__Assignment__. Transcribe exactly the lines that begin the material and continue through the line containing "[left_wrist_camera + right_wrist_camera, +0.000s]". Leave out whatever follows.

__Stored data__.
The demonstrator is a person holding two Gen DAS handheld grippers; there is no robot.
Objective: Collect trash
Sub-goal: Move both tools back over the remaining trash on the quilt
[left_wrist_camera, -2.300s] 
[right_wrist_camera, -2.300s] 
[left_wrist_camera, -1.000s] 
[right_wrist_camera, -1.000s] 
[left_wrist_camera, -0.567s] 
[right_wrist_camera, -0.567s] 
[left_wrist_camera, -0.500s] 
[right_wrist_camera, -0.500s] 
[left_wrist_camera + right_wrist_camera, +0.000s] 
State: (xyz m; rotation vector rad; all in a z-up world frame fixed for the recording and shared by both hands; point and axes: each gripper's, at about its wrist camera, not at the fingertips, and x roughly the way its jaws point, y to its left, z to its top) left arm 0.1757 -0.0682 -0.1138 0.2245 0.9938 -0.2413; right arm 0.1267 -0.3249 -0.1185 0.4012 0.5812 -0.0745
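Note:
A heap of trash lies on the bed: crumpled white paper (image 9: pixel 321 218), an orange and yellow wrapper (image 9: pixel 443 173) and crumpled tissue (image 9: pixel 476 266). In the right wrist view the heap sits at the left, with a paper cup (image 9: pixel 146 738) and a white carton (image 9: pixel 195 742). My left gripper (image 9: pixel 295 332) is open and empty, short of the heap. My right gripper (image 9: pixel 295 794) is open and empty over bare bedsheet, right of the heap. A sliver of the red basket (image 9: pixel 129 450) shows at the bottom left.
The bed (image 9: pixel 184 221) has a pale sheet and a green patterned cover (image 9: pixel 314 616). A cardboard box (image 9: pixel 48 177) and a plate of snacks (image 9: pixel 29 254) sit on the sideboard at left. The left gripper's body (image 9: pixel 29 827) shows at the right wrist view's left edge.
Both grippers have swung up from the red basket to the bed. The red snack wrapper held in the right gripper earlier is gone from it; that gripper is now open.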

__Response box__.
The demonstrator is a person holding two Gen DAS handheld grippers; there is no robot.
Objective: Collect trash
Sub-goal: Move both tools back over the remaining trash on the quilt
[left_wrist_camera, -2.300s] 
[right_wrist_camera, -2.300s] 
[left_wrist_camera, -1.000s] 
[right_wrist_camera, -1.000s] 
[left_wrist_camera, -0.567s] 
[right_wrist_camera, -0.567s] 
[left_wrist_camera, -0.500s] 
[right_wrist_camera, -0.500s] 
[left_wrist_camera + right_wrist_camera, +0.000s] 

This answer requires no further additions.